→ EXERCISE DIRECTIONS
Please transcribe the listing in its entirety, character for character.

→ DATASET SECTION
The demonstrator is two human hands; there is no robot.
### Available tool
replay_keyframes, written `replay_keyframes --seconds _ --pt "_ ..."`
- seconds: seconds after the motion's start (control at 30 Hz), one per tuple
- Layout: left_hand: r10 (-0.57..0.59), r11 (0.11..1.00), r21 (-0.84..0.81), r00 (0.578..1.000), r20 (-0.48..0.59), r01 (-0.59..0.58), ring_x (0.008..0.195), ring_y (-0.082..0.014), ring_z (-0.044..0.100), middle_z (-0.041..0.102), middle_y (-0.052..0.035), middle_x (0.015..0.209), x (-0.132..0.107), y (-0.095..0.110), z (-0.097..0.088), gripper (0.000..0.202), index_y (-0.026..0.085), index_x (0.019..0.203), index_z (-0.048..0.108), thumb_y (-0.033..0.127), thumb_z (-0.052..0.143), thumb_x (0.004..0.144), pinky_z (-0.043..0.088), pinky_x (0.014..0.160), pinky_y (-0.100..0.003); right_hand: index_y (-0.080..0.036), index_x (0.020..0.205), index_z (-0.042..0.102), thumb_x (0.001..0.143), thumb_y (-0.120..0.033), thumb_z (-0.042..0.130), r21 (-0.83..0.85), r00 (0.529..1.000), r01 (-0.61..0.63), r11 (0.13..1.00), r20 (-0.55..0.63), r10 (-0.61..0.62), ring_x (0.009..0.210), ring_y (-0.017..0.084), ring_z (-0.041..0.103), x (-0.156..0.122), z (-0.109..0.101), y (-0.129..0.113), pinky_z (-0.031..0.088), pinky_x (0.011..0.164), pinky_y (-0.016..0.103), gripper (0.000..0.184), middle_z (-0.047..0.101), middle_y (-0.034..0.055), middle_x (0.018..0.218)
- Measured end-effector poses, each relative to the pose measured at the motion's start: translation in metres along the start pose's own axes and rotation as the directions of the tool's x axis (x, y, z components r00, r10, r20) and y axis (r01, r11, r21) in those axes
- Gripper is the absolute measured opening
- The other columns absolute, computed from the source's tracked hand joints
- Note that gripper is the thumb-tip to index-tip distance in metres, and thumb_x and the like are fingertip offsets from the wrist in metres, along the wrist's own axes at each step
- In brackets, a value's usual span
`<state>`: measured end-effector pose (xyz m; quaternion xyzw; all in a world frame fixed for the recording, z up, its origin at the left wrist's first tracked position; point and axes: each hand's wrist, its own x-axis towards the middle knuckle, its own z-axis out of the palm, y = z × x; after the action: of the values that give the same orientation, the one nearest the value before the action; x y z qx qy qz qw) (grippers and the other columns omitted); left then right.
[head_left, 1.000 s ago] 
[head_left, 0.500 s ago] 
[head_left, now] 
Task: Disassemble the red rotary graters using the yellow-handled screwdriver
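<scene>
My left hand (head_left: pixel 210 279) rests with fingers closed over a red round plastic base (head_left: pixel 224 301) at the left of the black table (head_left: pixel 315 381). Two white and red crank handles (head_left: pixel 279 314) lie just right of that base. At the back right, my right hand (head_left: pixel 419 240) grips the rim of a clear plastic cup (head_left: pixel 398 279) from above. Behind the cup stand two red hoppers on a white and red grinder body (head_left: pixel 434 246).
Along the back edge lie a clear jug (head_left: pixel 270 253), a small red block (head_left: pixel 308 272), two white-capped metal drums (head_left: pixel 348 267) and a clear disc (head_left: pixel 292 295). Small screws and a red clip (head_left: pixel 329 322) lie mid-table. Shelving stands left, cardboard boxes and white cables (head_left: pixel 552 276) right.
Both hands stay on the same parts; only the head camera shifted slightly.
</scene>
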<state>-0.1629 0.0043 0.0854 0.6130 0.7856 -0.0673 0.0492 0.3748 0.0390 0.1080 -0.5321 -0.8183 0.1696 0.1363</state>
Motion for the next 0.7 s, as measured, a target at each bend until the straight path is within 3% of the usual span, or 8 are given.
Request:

→ EXERCISE RESPONSE
The demonstrator is two human hands; there is no robot.
### Available tool
replay_keyframes, written `replay_keyframes --seconds _ --pt "_ ..."`
- seconds: seconds after the motion's start (control at 30 Hz), one per tuple
- Layout: left_hand: r10 (-0.57..0.59), r11 (0.11..1.00), r21 (-0.84..0.81), r00 (0.578..1.000), r20 (-0.48..0.59), r01 (-0.59..0.58), ring_x (0.008..0.195), ring_y (-0.082..0.014), ring_z (-0.044..0.100), middle_z (-0.041..0.102), middle_y (-0.052..0.035), middle_x (0.015..0.209), x (-0.132..0.107), y (-0.095..0.110), z (-0.097..0.088), gripper (0.000..0.202), index_y (-0.026..0.085), index_x (0.019..0.203), index_z (-0.048..0.108), thumb_y (-0.033..0.127), thumb_z (-0.052..0.143), thumb_x (0.004..0.144), pinky_z (-0.043..0.088), pinky_x (0.014..0.160), pinky_y (-0.100..0.003); right_hand: index_y (-0.080..0.036), index_x (0.020..0.205), index_z (-0.042..0.102), thumb_x (0.001..0.143), thumb_y (-0.120..0.033), thumb_z (-0.042..0.130), r21 (-0.83..0.85), r00 (0.529..1.000), r01 (-0.61..0.63), r11 (0.13..1.00), r20 (-0.55..0.63), r10 (-0.61..0.62), ring_x (0.009..0.210), ring_y (-0.017..0.084), ring_z (-0.041..0.103), x (-0.156..0.122), z (-0.109..0.101), y (-0.129..0.113), pinky_z (-0.031..0.088), pinky_x (0.011..0.164), pinky_y (-0.016..0.103), gripper (0.000..0.184), middle_z (-0.047..0.101), middle_y (-0.034..0.055), middle_x (0.018..0.218)
- Measured end-effector poses, each relative to the pose measured at the motion's start: translation in metres along the start pose's own axes and rotation as the directions of the tool's x axis (x, y, z components r00, r10, r20) and y axis (r01, r11, r21) in those axes
- Gripper is the absolute measured opening
- The other columns absolute, computed from the source's tracked hand joints
- Note that gripper is the thumb-tip to index-tip distance in metres, and thumb_x and the like are fingertip offsets from the wrist in metres, along the wrist's own axes at each step
- In brackets, a value's usual span
`<state>`: measured end-effector pose (xyz m; quaternion xyzw; all in a world frame fixed for the recording, z up, its origin at the left wrist's first tracked position; point and axes: each hand's wrist, its own x-axis towards the middle knuckle, its own z-axis out of the palm, y = z × x; after the action: of the values that give the same orientation, the one nearest the value before the action; x y z qx qy qz qw) (grippers and the other columns omitted); left then right.
[head_left, 1.000 s ago] 
[head_left, 0.500 s ago] 
[head_left, now] 
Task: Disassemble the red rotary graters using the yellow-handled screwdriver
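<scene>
My left hand (head_left: pixel 210 279) rests with fingers closed over a red round plastic base (head_left: pixel 224 301) at the left of the black table (head_left: pixel 315 381). Two white and red crank handles (head_left: pixel 279 314) lie just right of that base. At the back right, my right hand (head_left: pixel 419 240) grips the rim of a clear plastic cup (head_left: pixel 398 279) from above. Behind the cup stand two red hoppers on a white and red grinder body (head_left: pixel 434 246).
Along the back edge lie a clear jug (head_left: pixel 270 253), a small red block (head_left: pixel 308 272), two white-capped metal drums (head_left: pixel 348 267) and a clear disc (head_left: pixel 292 295). Small screws and a red clip (head_left: pixel 329 322) lie mid-table. Shelving stands left, cardboard boxes and white cables (head_left: pixel 552 276) right.
Both hands stay on the same parts; only the head camera shifted slightly.
</scene>
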<state>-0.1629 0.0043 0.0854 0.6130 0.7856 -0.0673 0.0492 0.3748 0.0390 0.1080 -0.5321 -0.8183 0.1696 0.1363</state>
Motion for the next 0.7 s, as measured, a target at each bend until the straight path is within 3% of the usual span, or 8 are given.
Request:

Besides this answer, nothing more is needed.